- [DIRECTIONS FOR THIS TASK] Report how many lines in the records hold the string "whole"; give the number and nothing else.

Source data
——

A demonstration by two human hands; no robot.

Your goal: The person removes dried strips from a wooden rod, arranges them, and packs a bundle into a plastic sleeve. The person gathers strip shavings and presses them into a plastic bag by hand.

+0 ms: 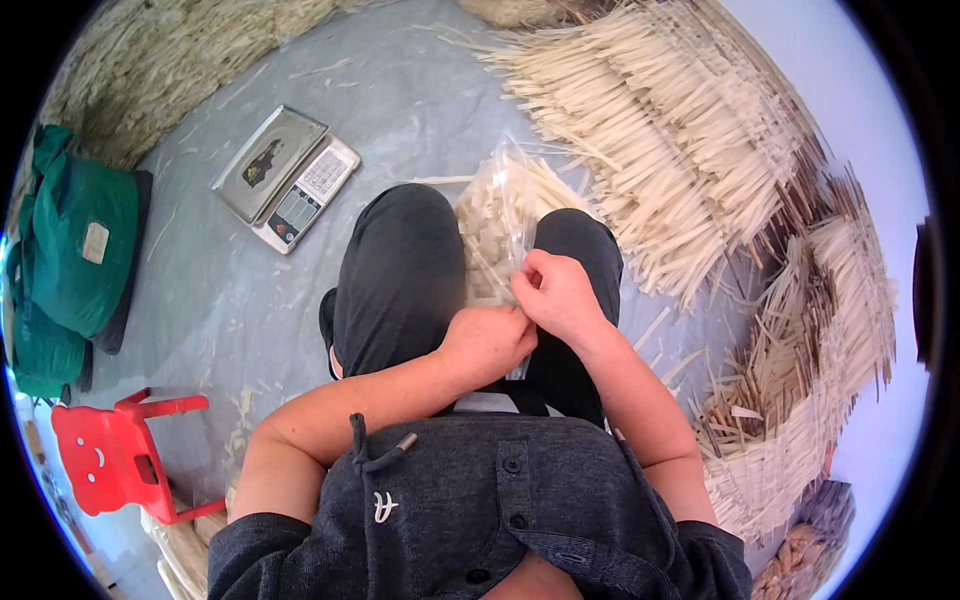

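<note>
A clear plastic bag [517, 190] lies between my knees, with pale flat strips [485, 225] in or under it. My left hand [488, 342] is closed at the near end of the bag, its knuckles up. Just beside it, my right hand [560, 290] is curled with thumb and forefinger pinched on the bag's plastic. The two hands touch or nearly touch. My fingers hide the exact hold on the plastic.
A digital scale [290, 180] with a metal pan stands at the upper left. Large stacks of pale strips [660, 130] line the right side. At left are green bags [85, 240] and a red plastic chair [105, 460]. Loose strips litter the grey floor sheet [400, 100].
</note>
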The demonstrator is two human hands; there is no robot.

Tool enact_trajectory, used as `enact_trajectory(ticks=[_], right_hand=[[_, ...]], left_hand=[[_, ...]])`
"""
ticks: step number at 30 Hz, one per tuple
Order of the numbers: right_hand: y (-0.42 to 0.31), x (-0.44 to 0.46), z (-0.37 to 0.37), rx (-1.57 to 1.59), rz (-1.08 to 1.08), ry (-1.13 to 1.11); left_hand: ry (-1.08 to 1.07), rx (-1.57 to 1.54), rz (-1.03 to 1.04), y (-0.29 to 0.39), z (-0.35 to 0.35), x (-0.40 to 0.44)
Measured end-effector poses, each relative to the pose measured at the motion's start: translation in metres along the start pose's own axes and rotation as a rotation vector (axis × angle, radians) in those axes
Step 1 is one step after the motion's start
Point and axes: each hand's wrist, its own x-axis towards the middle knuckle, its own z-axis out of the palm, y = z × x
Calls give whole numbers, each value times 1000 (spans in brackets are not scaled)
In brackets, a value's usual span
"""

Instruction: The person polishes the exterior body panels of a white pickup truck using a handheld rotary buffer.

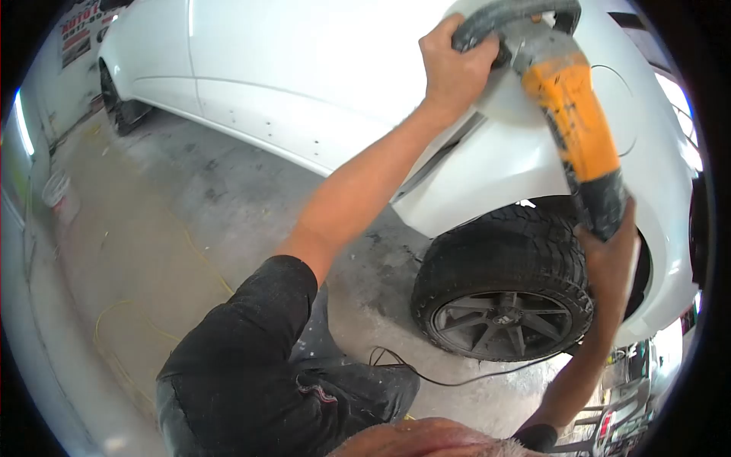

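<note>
An orange and black car polisher point(572, 114) is held up against the white car point(297, 53), over the panel above the front wheel. My left hand point(459, 67) is closed around its black front loop handle point(506, 19). At the lower end of the machine, my right hand point(613, 247) wraps its black rear grip point(601, 202). The pad side faces the paint, mostly hidden behind the polisher's head. Below it stands the wheel point(506, 316) with a dark spoked rim and chunky tyre.
A black cord point(464, 381) runs over the concrete floor near the wheel. A yellow cord point(199, 255) lies farther left. A whitish bucket point(61, 194) stands by the left wall. Chair-like items point(628, 404) are at the lower right.
</note>
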Motion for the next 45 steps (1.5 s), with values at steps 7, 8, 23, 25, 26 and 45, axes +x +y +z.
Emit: enact_trajectory(ticks=[7, 8, 23, 25, 26, 45], right_hand=[[-1, -53, 116, 182, 111, -203], [1, -60, 129, 166, 109, -240], [45, -123, 164, 258, 199, -257], [43, -115, 157, 292, 202, -166], [39, -110, 152, 248, 259, -135], [80, -161, 164, 307, 298, 97]], left_hand=[[52, 254, -96, -27, -120, -58], [29, 219, -83, -18, -126, -64], [-157, 412, -108, -15, -141, -108], [-172, 259, -113, -30, -122, -96], [-174, 241, -66, -34, -116, -88], [-428, 229, 350, -25, -54, -101]])
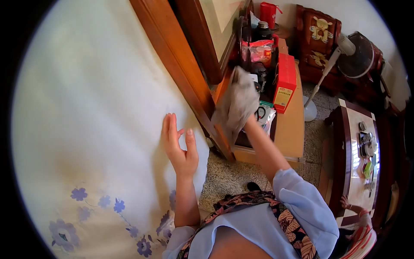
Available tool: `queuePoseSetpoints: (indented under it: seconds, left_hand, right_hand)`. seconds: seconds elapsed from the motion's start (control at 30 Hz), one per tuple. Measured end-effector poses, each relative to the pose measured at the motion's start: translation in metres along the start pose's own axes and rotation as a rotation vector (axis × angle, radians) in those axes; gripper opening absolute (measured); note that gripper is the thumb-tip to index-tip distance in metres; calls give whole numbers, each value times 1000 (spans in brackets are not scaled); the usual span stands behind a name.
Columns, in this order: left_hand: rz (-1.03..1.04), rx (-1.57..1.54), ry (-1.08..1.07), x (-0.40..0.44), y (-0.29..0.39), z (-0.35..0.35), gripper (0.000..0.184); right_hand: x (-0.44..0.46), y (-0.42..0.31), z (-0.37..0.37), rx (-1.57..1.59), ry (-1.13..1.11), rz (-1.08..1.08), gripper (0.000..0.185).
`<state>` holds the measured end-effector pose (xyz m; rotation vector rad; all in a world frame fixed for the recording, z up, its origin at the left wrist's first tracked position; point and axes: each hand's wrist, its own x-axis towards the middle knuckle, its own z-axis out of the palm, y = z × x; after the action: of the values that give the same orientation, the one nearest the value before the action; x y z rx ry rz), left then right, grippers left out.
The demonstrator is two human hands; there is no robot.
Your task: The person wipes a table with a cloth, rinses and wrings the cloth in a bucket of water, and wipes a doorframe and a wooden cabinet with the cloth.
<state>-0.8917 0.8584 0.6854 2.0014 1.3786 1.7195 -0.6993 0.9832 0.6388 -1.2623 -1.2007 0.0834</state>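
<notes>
Our blue shirt (250, 222) is closest. Our left hand (184, 159) is open; our right hand (249, 122) holds a gray cloth (238, 100) by the wooden post (174, 60). It looks soft, light, best bunched up.

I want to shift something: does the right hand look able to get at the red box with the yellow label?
Probably yes: the red box stands near the right hand, with no barrier visible between them, though its grey cloth would likely have to go first.
</notes>
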Motion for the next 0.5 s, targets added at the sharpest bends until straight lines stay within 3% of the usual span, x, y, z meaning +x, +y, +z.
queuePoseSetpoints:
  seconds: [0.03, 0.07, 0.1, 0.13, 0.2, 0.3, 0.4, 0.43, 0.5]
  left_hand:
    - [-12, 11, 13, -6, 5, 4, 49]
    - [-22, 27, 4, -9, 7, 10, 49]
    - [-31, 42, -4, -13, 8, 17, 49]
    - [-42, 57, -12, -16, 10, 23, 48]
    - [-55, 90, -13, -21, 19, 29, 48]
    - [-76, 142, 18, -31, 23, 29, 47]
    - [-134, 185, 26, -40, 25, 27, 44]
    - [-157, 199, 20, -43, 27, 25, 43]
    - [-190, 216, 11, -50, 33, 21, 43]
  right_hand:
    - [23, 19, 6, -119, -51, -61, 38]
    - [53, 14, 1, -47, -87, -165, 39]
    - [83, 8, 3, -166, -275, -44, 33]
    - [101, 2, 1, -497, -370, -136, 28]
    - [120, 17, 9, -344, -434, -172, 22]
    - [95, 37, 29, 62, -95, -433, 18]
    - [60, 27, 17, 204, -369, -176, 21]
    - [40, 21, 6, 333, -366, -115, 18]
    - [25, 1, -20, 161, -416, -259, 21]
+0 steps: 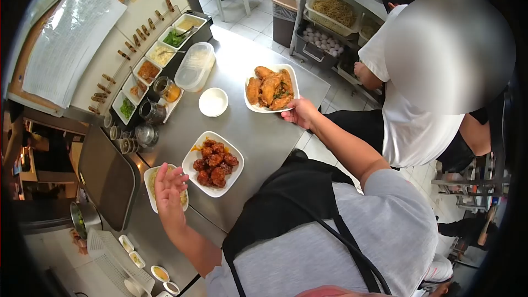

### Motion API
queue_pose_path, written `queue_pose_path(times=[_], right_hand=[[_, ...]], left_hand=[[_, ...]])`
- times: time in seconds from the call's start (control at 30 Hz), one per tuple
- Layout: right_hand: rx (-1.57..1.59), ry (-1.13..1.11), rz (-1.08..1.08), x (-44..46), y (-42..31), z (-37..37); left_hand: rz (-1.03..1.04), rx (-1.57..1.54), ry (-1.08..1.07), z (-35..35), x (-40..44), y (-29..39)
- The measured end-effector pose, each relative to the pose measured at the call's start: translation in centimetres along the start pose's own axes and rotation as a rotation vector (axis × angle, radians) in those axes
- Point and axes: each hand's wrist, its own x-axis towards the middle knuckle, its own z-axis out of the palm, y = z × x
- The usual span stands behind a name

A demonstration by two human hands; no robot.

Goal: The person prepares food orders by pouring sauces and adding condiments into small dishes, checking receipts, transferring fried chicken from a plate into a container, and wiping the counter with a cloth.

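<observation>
My right hand (301, 113) grips the near corner of a white square bowl (257, 106), with the thumb on its rim. Golden fried chicken pieces (270, 88) with some dark green leaves fill this bowl. My left hand (170, 192) is raised with its fingers apart and holds nothing. Partly hidden behind it is a white dish (149, 179) with pale yellowish food in it. Between my hands, another white square bowl (220, 191) stands on the steel counter (242, 148), holding dark red glazed chicken pieces (213, 164).
A small white bowl (213, 102) and a lidded plastic container (196, 67) stand beyond. Topping tubs (148, 70) and glass jars (152, 111) line the wall. A dark tray (107, 176) lies at left. A person in a white shirt (421, 137) stands close on the right.
</observation>
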Motion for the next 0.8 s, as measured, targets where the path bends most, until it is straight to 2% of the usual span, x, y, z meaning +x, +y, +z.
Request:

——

- [TASK SOLUTION] 2